Maddalena Allegranti was born in Venice in 1754 and died in 1829.
She was a pupil of Holtzbauer (a composer and teacher) of Mannheim, and appeared for the first time in Venice in 1771.
Her uncle was J. B. Allegranti, an innkeeper in Florence, and who regularly put up Cassanova. Allegranti wrote several letters to Cassanova.
In 1774 she went to Germany, where she performed at Mannheim and Ratisbon until the year 1779 when she returned to Venice.
She sang in Venice at the theatre of San Samuele during the Carnival, and eventually came to England in 1781.
She was enthusiastically admired in her first opera, the ‘Viaggiatori felici’ of Anfossi. Her voice, though thin, was extremely sweet, of extraordinary compass upwards, and so flexible as to lead her to indulge in a flowery style of singing which had then the merit of considerable novelty.
She was also a good actress but it was soon found that there was a great likeness in her manner and embellishments, and she became gradually so disregarded, by the of her second season, she went to Dresden, where the Elector engaged her at a salary of a thousand ducats.

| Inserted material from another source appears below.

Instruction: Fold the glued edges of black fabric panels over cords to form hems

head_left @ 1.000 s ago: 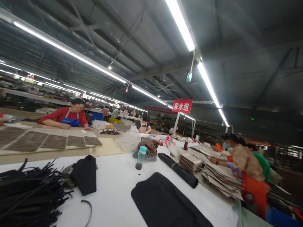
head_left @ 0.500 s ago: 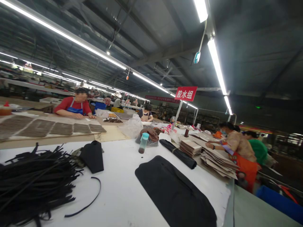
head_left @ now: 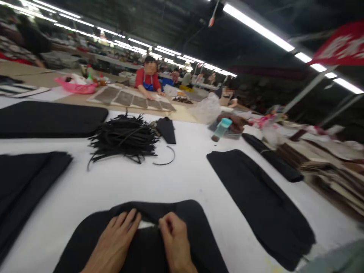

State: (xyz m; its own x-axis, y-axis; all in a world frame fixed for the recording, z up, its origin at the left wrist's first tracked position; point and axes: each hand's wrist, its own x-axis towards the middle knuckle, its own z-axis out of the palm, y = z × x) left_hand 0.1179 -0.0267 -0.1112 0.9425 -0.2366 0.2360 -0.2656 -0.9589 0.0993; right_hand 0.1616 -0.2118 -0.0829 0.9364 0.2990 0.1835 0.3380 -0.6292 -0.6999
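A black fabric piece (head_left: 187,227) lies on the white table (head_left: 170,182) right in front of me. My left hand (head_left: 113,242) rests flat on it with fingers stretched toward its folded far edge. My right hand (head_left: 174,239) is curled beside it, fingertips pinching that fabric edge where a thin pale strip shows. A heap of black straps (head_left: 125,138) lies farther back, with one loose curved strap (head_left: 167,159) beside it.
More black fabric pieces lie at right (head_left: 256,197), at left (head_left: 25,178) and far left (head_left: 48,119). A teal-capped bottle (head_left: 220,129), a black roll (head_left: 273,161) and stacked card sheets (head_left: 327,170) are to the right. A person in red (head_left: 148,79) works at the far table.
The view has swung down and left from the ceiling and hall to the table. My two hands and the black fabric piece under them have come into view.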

She went back to London, many years later, and reappeared in Cimarosa’s ‘Il Matrimonio Segreto.’ Never was a more pitiable attempt; she had scarcely a thread of voice left nor the power to sing a note in tune. Her figure and acting were equally altered for the worse, and after a few nights she was obliged to retire, and quit the stage forever.
She performed in an oratorio in 1799.